> _DIRECTIONS_
Search the records for "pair". Report every line where it occurs.

Records from a data collection
· · · · · · ·

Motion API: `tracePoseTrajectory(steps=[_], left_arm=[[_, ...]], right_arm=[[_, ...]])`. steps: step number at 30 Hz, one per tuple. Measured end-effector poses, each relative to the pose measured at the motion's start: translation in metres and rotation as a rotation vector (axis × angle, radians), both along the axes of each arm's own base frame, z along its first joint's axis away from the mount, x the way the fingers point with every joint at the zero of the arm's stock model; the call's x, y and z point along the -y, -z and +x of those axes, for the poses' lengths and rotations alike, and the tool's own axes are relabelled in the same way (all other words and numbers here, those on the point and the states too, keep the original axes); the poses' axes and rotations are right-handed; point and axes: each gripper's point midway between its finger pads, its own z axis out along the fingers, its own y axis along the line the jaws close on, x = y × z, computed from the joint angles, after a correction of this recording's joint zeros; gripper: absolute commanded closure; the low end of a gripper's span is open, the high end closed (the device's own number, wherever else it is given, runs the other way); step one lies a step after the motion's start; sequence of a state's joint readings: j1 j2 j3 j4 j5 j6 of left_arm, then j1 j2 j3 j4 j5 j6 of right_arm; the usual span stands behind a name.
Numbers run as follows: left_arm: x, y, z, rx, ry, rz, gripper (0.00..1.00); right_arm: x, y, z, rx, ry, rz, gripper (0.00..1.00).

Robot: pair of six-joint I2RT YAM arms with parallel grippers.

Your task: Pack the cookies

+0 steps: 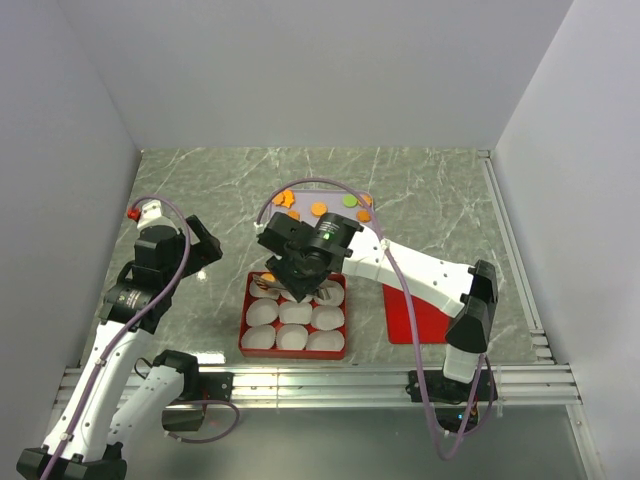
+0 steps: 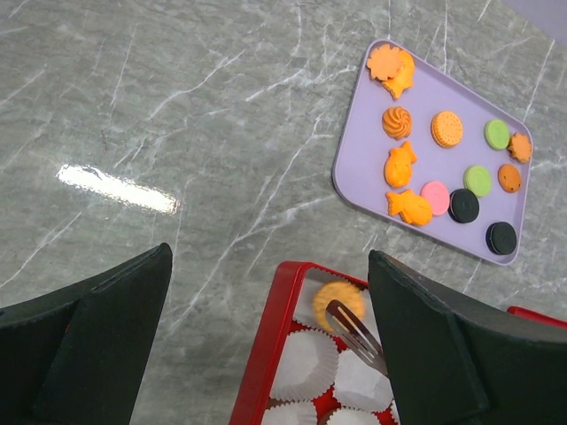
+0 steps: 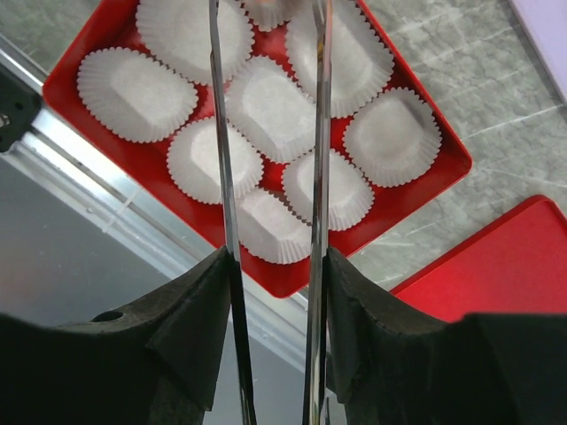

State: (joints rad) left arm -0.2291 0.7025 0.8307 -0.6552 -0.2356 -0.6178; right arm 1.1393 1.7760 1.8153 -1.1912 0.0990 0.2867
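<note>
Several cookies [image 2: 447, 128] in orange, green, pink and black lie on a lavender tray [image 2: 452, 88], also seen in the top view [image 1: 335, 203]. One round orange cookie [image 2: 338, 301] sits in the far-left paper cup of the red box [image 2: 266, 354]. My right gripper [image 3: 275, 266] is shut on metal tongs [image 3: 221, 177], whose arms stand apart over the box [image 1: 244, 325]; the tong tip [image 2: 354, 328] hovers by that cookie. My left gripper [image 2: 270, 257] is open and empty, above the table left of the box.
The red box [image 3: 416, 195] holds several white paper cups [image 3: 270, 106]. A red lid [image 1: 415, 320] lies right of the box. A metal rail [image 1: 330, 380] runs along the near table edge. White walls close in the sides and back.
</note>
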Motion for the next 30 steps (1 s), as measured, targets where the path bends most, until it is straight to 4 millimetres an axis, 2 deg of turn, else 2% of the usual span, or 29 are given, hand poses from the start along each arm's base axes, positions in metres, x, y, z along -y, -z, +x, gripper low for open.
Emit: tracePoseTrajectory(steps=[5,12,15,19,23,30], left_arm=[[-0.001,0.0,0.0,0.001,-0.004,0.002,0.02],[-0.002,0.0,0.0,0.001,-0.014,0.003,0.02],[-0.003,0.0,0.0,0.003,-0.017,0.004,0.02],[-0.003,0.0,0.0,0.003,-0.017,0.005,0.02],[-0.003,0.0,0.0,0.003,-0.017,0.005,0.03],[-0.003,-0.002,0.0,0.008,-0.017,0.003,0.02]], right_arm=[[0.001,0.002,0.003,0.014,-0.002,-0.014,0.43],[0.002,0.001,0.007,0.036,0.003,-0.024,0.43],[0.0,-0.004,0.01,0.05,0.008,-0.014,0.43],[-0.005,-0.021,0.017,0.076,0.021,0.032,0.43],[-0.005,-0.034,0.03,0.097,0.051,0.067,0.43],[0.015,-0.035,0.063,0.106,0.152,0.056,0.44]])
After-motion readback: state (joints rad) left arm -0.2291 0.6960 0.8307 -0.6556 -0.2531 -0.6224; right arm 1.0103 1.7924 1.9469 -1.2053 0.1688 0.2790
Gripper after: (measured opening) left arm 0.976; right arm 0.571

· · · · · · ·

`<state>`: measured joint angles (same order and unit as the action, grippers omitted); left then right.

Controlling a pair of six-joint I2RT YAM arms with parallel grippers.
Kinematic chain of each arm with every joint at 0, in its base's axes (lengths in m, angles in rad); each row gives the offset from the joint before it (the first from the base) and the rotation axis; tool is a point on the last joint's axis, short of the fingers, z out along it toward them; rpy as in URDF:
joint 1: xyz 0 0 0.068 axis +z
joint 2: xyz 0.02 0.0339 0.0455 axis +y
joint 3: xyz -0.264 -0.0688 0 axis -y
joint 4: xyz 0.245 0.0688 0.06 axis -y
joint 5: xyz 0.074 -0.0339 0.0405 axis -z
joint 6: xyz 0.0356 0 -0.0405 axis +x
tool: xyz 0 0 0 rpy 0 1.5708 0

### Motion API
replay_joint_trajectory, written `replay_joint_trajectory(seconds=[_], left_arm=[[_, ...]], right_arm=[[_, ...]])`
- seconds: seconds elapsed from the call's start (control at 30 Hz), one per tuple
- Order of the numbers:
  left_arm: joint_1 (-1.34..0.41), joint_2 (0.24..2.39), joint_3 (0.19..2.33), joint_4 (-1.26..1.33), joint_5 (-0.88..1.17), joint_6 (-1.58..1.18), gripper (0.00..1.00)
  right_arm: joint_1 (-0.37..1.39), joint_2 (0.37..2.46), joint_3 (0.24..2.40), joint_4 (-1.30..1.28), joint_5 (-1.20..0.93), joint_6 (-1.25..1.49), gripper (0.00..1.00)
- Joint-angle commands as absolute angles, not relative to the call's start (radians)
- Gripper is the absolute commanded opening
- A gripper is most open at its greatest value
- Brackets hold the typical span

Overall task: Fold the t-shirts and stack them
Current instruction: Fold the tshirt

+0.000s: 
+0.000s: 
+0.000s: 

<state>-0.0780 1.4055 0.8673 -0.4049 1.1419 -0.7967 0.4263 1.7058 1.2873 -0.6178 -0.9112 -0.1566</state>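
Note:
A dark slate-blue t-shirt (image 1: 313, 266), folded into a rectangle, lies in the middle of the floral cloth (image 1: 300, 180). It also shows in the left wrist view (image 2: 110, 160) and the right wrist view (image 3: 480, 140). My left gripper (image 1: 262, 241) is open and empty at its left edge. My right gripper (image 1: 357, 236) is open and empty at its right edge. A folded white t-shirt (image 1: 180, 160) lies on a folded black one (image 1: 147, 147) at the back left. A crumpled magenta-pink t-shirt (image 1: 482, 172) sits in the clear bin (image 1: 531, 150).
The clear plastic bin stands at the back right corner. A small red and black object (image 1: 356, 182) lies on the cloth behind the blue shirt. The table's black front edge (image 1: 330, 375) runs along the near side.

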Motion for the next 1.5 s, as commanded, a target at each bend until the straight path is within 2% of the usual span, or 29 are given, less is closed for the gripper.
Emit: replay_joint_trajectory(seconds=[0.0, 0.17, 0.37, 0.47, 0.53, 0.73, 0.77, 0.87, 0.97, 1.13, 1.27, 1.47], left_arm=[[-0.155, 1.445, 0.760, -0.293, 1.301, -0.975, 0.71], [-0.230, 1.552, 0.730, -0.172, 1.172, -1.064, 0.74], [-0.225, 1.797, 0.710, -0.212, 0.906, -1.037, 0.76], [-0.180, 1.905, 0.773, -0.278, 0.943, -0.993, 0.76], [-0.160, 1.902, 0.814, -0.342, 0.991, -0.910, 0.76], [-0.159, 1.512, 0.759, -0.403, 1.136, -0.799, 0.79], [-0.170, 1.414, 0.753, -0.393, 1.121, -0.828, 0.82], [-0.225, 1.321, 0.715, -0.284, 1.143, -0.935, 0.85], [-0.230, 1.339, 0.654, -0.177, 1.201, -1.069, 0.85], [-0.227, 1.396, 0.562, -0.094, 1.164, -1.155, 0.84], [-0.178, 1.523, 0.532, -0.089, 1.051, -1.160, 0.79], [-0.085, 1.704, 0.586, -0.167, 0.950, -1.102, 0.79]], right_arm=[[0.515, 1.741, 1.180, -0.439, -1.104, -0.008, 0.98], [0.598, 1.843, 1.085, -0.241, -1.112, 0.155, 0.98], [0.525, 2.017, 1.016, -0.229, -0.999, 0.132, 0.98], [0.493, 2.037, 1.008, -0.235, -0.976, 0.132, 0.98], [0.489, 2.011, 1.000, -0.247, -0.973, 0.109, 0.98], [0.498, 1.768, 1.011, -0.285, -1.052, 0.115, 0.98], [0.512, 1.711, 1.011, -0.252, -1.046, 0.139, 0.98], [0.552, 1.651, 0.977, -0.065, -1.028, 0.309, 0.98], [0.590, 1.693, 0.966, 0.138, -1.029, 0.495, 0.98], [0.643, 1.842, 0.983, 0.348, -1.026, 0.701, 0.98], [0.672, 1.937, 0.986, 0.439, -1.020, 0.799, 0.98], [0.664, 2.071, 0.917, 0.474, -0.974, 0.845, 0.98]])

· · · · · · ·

> _FINISHED TASK_
Robot: pair of six-joint I2RT YAM arms with parallel grippers.
Controlling a pair of six-joint I2RT YAM arms with parallel grippers.

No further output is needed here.